Jasmina Glisovic, Council of Europe Development Bank

Asked how these individual projects were chosen, Jasmina Glisovic, head of grant operations and new instruments for CEB, explained CEB worked with its regular and established contacts with public authorities, financial intermediaries, and the private sector to identify potential projects. 

 “CEB accompanies counterparties throughout the life-cycle of the project, providing technical expertise on the structuring of the project, sharing best practice, and checking that the necessary technical and financial capacities are in place for the project to take place,” Glisovic said. “The bank is able to provide additional support in the form of external technical assistance, including through the InvestEU Advisory Hub, for project preparation and to accompany implementation if needed and justified.” 

Investing in the EU’s social economy 

Speaking to Impact Investor Veerle Nuyts, spokesperson for economic and financial affairs, jobs and social rights at the European Commission, said the social economy was a key sector for inclusive and sustainable growth and job creation, employing 13.6 million people in the EU and offering “concrete and innovative solutions to key societal challenges”.  

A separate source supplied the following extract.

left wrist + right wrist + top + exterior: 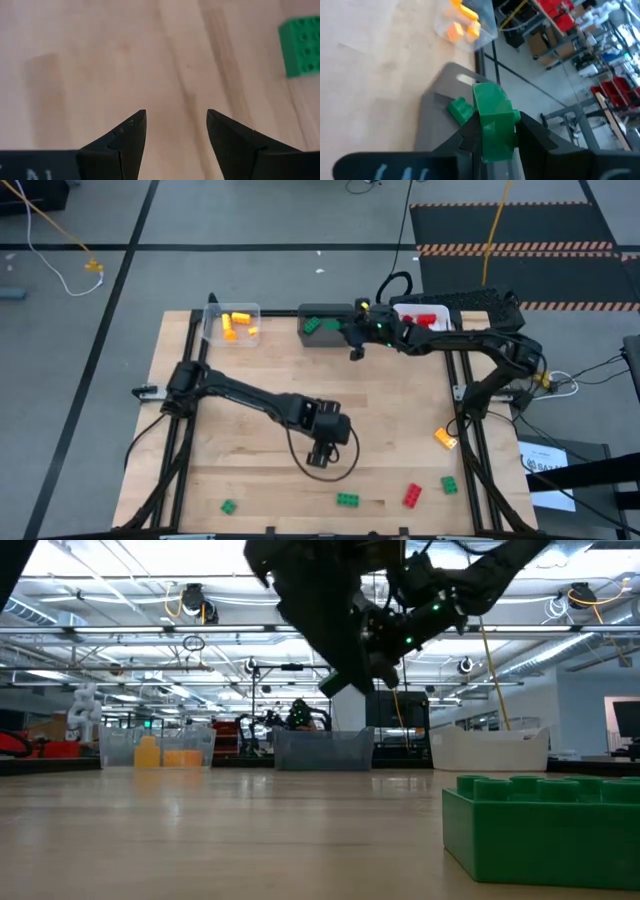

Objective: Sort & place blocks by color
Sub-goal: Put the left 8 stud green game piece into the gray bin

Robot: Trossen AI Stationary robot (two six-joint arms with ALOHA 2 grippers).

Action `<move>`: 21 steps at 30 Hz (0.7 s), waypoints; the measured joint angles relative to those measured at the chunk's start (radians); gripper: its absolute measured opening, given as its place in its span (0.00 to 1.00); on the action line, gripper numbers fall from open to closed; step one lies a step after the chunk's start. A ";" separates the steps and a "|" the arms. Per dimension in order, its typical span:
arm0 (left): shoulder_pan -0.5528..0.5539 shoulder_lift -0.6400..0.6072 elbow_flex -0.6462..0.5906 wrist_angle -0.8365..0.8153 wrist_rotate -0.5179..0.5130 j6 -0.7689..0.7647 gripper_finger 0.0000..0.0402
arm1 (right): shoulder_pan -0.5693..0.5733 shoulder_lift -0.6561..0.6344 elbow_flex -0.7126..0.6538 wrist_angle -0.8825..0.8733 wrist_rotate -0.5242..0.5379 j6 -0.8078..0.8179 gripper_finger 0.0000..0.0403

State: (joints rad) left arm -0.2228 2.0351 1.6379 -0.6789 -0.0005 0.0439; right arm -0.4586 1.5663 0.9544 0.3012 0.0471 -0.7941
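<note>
A: High view looked straight down on a wooden surface (pixel 260 390) with three bins along its far edge: a clear bin (pixel 232 324) holding yellow-orange blocks (pixel 237 326), a dark grey bin (pixel 322 326) holding a green block (pixel 312 326), and a white bin (pixel 425 316) holding red blocks (pixel 424 319). What were the arms doing?

B: The right hand (pixel 496 131) hung over the grey bin, pinching a green brick (pixel 494 122) between its fingers. The left hand (pixel 176 129) hovered over bare wood near the middle of the surface, fingers spread and empty.

A: Which blocks were not yet sorted?

B: Along the near edge lay a lone green block (pixel 228 505), another green one (pixel 347 500), a red one (pixel 412 495) and a third green one (pixel 449 485); an orange one (pixel 444 437) sat by the right edge.

A: What might have gone wrong?

B: My guess: the brick sat close to the bin's near wall, so a release there could have bounced it off the rim onto the surface.

A: Did the views differ?

B: Yes. Only the right wrist view showed the pinched brick clearly; from above the hand hid it. The low view showed a near-edge green block (pixel 545 830) looming large, and the left wrist view caught a green block (pixel 301 46) just ahead of the left hand
</note>
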 joint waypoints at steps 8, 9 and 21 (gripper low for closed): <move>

“They create and retain quality jobs, contribute to the inclusion of disadvantaged groups, drive sustainable economic development and promote the active participation of citizens in our societies,” she said. 

Glisovic echoed Nuyts’s sentiments highlighting the considerable potential of investments through microfinance and other social economy organisations to support the integration of under-represented and vulnerable groups including the unemployed, women, young people, migrants, people with disabilities or those facing barriers to accessibility, people experiencing social exclusion, and rural populations.  

“With deep-rooted traditions across Europe, social economy organisations play a pivotal role in promoting social cohesion and supporting vulnerable groups. These organizations often pursue a triple bottom line of social, environmental and financial sustainability,” said Glisovic.  

The budget guarantees offered by InvestEU, which cover around a third of the loans, allow its implementing partners to improve the financing conditions offered through the loans as well as to invest in higher risk innovative projects, encouraging further and much needed investment in the social economy from other private and public sector sources. According to an EU source, in most cases, the guarantees are not called.  

Limited access to financing  

According to Nuyts access to finance has and continues to be one of the key structural challenges for social enterprises, with the availability of funding, notably of repayable financial resources, for social enterprises varying across member states.   

“This is why during the 2014-2020 period, the financial instruments under the EU Programme for Employment and Social Innovation (EaSI) supported social enterprises through loan portfolio guarantees, equity and debt financing,” she said, adding that support has and will continue over 2021-27, through the InvestEU Social Investment and Skills window, a dedicated policy area with a budget of €26.2bn to develop skills and key competences through education and training across the EU. This also includes support for projects involving social innovation, health services, ageing and long-term care, access to prevention, innovative treatments and e-health options, inclusion and accessibility, and cultural and creative activities with a social goal.  

Glisovic added that despite growth in the size of the EU’s social economy in recent decades, job-creation and social-value-added potential remained constrained by the lack of financial means to fund further growth and innovation.  

“Since these organisations put people and planet before profit, their internally generated resources and access to external finance on conventional financial markets often remain limited,” she said. “The use of repayable forms of financing can help such actors mobilise additional resources which are only partially available from public budgets.”